Below are entries; repeat exactly, and nothing else, the lines from the one holding "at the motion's" through the one holding "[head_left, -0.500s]", inclusive. Leave the pictures out.

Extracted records
++++++++

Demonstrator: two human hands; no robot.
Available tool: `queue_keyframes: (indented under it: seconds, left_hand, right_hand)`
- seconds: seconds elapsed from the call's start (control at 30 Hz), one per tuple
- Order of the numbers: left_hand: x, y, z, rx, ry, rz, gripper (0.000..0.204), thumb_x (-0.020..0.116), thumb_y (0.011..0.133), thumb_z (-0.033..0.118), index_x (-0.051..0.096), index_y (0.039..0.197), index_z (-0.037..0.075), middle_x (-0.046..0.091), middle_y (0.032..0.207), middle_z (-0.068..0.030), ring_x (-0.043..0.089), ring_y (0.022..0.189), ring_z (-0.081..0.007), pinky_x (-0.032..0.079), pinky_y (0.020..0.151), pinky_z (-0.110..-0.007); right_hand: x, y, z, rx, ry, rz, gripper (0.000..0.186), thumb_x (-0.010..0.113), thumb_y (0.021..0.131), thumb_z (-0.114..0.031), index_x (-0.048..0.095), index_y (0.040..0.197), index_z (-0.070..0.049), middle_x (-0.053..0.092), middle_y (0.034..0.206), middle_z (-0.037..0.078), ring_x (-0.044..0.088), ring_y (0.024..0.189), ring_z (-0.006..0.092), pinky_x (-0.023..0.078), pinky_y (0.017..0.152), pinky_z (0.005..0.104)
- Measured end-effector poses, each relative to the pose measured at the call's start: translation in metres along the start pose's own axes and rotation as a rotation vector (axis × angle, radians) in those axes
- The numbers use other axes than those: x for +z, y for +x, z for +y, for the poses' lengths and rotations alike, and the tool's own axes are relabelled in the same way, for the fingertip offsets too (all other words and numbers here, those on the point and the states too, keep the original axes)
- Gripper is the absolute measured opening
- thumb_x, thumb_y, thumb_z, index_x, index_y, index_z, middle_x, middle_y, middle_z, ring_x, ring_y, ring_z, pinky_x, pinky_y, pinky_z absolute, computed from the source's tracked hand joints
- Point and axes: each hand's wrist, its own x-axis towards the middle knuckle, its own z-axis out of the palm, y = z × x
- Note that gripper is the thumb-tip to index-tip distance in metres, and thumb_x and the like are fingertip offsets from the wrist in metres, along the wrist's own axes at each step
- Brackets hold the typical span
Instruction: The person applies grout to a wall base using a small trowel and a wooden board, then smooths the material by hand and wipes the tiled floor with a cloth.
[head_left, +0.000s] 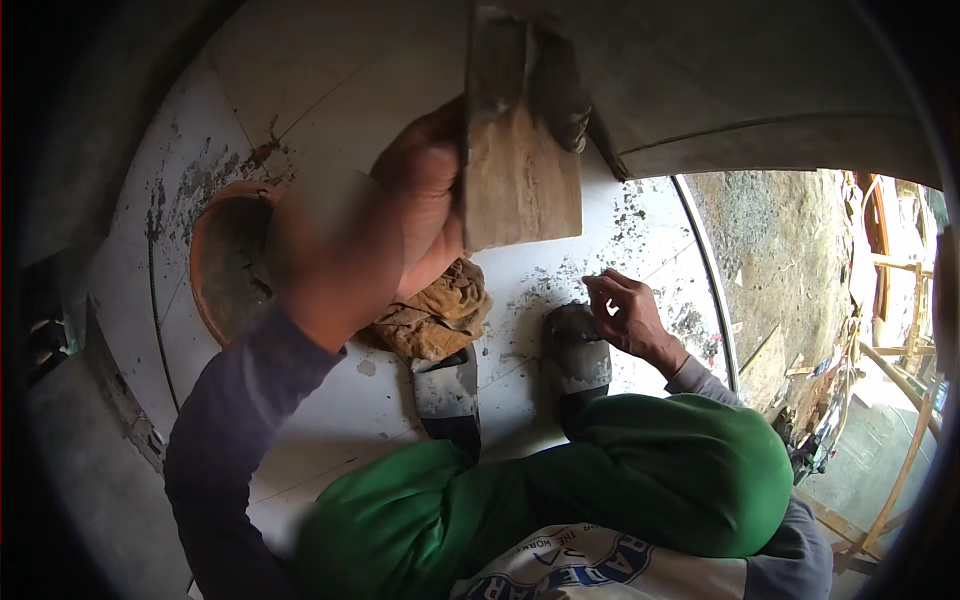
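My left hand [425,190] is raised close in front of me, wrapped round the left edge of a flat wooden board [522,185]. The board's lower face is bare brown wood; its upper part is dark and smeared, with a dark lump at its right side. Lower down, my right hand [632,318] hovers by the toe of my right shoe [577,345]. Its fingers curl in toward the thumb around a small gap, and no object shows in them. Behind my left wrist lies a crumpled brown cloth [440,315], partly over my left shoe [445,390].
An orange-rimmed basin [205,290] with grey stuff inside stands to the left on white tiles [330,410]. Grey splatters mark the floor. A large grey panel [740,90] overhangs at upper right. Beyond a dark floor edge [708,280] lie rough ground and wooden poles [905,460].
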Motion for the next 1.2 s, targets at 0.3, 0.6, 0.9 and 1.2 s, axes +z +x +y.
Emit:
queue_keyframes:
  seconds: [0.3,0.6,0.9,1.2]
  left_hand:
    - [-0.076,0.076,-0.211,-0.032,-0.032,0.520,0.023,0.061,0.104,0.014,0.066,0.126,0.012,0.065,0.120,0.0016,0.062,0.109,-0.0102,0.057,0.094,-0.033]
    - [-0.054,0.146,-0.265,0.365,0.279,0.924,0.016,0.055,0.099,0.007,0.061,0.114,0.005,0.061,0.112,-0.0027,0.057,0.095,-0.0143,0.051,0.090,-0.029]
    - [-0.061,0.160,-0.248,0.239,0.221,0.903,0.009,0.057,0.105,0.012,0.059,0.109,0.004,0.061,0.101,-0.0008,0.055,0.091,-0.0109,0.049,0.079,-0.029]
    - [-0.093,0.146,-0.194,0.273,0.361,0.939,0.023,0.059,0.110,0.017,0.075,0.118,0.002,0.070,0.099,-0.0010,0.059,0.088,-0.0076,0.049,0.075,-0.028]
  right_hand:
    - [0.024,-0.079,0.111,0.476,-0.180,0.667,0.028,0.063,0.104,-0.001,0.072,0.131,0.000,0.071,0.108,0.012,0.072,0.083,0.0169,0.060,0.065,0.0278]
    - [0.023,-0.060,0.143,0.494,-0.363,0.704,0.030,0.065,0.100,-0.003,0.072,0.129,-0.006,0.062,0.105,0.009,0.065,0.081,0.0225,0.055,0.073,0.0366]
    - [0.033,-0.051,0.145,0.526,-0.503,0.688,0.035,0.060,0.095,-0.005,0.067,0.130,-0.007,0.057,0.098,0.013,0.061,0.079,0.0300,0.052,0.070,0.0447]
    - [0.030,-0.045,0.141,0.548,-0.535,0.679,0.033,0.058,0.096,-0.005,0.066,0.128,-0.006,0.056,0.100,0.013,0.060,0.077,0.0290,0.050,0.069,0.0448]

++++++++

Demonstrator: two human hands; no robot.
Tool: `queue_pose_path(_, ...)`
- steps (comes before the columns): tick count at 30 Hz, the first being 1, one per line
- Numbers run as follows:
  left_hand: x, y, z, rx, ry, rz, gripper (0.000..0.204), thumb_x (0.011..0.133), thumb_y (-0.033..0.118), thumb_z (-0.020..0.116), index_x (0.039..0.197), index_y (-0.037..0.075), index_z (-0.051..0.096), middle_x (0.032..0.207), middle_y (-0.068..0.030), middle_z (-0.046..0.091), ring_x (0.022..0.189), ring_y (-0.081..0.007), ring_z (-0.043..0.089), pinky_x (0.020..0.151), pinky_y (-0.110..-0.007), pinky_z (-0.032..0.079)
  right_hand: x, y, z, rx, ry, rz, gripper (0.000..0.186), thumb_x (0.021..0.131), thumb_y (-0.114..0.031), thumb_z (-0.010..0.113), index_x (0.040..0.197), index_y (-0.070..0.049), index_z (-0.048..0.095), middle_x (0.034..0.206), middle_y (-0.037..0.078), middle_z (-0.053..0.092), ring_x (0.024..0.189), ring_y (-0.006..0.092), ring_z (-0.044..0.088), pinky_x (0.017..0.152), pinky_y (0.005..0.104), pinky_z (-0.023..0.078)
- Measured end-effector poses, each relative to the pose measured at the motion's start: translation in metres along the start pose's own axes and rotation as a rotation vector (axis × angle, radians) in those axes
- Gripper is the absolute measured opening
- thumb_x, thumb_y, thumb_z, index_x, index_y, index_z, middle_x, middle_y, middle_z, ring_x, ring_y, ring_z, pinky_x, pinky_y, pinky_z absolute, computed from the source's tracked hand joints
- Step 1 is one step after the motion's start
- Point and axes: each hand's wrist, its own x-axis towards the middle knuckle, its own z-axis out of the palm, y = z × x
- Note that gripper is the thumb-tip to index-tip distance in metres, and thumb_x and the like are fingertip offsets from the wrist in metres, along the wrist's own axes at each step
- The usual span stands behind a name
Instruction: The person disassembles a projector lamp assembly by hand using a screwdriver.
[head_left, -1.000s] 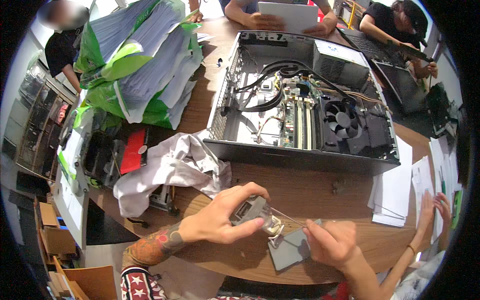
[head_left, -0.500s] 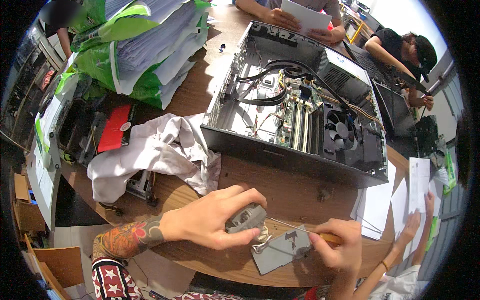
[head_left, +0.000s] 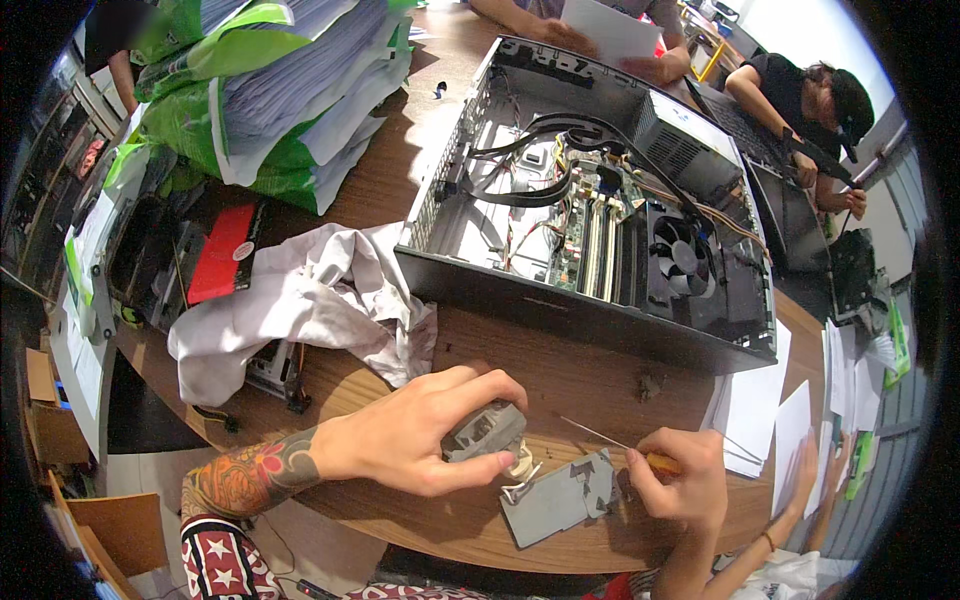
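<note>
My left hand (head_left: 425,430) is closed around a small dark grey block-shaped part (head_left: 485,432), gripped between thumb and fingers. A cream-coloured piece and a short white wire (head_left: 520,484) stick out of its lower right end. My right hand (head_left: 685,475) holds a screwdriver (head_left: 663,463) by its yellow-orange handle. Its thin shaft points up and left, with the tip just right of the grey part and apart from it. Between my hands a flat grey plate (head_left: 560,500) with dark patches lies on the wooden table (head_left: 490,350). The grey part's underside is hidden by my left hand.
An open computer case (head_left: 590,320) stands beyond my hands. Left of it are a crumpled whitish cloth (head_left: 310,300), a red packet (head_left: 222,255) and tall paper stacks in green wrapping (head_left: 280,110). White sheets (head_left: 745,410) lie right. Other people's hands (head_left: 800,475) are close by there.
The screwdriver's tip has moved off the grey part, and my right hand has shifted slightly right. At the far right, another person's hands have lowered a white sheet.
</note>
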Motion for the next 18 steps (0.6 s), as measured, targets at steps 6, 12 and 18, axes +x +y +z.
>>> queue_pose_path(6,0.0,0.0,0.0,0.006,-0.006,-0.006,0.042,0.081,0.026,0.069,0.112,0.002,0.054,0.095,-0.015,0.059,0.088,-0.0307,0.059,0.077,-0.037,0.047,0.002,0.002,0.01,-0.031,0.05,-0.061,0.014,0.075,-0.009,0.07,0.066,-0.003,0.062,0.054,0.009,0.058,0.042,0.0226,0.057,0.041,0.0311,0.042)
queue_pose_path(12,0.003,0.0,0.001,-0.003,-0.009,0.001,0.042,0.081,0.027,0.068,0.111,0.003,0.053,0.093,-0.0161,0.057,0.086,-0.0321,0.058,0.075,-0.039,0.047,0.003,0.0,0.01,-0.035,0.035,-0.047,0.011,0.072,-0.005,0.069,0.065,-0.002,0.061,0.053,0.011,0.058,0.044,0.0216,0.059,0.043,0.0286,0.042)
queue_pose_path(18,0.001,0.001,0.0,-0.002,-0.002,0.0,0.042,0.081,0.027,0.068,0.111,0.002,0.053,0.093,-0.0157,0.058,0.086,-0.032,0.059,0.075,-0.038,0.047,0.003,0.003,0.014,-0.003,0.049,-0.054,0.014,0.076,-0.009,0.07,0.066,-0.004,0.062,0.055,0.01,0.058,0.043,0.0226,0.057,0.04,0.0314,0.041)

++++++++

- [OUTPUT FOR THIS EXERCISE]:
- Measured end-effector poses, each relative to the pose measured at the motion's start: translation in metres along the start pose's own axes and rotation as a rotation vector (axis × angle, radians) in those axes
- Gripper is the absolute measured opening
- thumb_x, thumb_y, thumb_z, index_x, index_y, index_z, middle_x, middle_y, middle_z, ring_x, ring_y, ring_z, pinky_x, pinky_y, pinky_z absolute, computed from the source's tracked hand joints
- Step 1 is one step after the motion's start
- Point and axes: each hand's wrist, its own x-axis towards the middle knuckle, its own z-axis out of the palm, y = z × x
- Note that gripper is the thumb-tip to index-tip distance in metres, and thumb_x and the like are fingertip offsets from the wrist in metres, along the wrist's own axes at each step
- The usual span stands behind a name
Instruction: The person disassembles a projector lamp assembly by hand using a screwdriver.
[head_left, -1.000s] 
[head_left, -0.500s] 

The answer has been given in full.